Existing models of information spread in networks are oriented to the reproduction and forecasting of aggregated dynamics of reactions and patterns of spread (e.g. cascade structures) and do not take into account the information-psychological influence on specific users. Nevertheless, the reaction of each user is unique and is determined by the conditions of access to information, the content of the information message, the internal state of the user, the history of his or her interaction with the source of information, and so on.

On the other hand, a completely individualized approach is impossible because of the rarity of the observed reactions (social networks contain a large amount of information about the population, but a small amount for specific users), and the impossibility to distinguish and to identify all factors that determine user reaction.

The solution in this situation can be the use of surrogate models that can be identified by data for different types of social network entities, different roles relative to the source of information, different profile parameters, different levels of involvement, etc. The combination of these models allows to provide a sufficient level of personalization and adjustment for the specific context of the social network where the process is modelled (in this study, the context is a community dedicated to charity) and to reproduce the aggregated dynamics in a proper way.

In this paper, we present a general approach to creating and combining different types of data-driven models (message generation, daily activity, response to messages, message transmission) and demonstrate their applicability by simulating reaction dynamics for a large charity community in a social network. To make our framework suitable for handling social networks of enormous size (e.g. a single video blogger may have millions of subscribers), we also provide a parallel implementation of the simulation algorithm.

The rest of the paper is organized as follows. Some background information and related works are given in Sect. 2. Section 3 presents simulation framework, description of different models and details of parallel implementation. In Sect. 4, we describe the dataset consisting information about charity community in vk.com, discuss the identification of model parameters and demonstrate the results of the simulation. Section 5 presents conclusions and a discussion of further research.

2 Related Works

Models of information spreading in cyberspace can be classified according to several distinctive features: (i) way of describing the process of information spread (network, multi-agent, parametric models), (ii) way of presenting an entity (e.g. binary opinion, states in SIR model, profile in a social network), (iii) way of presenting an information message (IM), (iv) the goal – explanatory or predictive model, (v) observables – parameters of cascade, number of reactions of different types or distribution of nodes in different states. The extensive review of the research methods and techniques on information diffusion can be found in [2].
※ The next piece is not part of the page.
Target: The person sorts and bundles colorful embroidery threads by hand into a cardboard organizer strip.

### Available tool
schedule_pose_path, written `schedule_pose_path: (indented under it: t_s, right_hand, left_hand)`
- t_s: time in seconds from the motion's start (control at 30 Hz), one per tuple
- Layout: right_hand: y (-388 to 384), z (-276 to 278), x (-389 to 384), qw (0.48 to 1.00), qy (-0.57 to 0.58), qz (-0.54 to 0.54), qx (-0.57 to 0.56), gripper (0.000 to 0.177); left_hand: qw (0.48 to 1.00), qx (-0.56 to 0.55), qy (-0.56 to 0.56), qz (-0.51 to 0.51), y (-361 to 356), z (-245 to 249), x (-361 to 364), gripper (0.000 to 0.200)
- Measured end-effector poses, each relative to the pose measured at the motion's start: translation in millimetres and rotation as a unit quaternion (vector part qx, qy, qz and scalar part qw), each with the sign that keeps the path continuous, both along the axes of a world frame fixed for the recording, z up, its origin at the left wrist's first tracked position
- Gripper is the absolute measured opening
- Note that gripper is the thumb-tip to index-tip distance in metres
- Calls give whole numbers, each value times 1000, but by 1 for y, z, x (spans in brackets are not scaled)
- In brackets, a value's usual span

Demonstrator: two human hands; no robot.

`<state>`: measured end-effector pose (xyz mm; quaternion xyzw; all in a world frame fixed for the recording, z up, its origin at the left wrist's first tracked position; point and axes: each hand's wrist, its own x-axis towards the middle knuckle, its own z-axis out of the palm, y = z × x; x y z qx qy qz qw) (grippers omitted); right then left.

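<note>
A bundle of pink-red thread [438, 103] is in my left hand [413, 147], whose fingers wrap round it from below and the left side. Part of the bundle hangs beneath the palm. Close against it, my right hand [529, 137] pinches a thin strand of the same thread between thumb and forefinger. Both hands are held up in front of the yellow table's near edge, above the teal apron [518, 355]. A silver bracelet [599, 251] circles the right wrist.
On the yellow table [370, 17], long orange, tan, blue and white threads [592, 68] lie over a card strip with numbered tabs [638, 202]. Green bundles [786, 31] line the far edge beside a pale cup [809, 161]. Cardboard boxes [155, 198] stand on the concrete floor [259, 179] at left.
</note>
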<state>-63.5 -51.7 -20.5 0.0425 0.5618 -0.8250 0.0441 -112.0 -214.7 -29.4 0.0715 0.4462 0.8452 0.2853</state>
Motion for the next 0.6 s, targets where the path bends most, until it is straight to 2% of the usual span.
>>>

Models of opinion dynamics are aimed to study the evolution of groups of nodes with different inner states (representing the opinion of a given topic) in a networked virtual society. For example, [3] describes the emergence of consensus and polarization as a result of evolution of opinions, [4] describes polarization of coalitions in an agent-based model of political discourse. Typically, these models use synthetic networks (Barabasi-Albert, Watts-Strogatz) to define connections between nodes. A state of a node is updated with simple rules accounting states of neighbors (e.g. majority rule [5]). Recent studies in this field investigate coevolution of opinions and network structure. The example of such approach is given in [6] where agents with a similar opinion may create community and may tend to remove connection with an agent having a significantly different opinion.

A vast amount of works is devoted to the study of the dynamics of reposts and their cascades in social networks. In [7], authors propose RepostsTree model to represent temporal dynamics of reposts in a hierarchical fashion for microblogging service Sina Weibo. Another article [8] is devoted to the Random Recursive Tree (RRT) for modeling the cascade tree topologies. Authors studied key features of a cascade tree like the average path length and degree variance in relation to a size of the tree.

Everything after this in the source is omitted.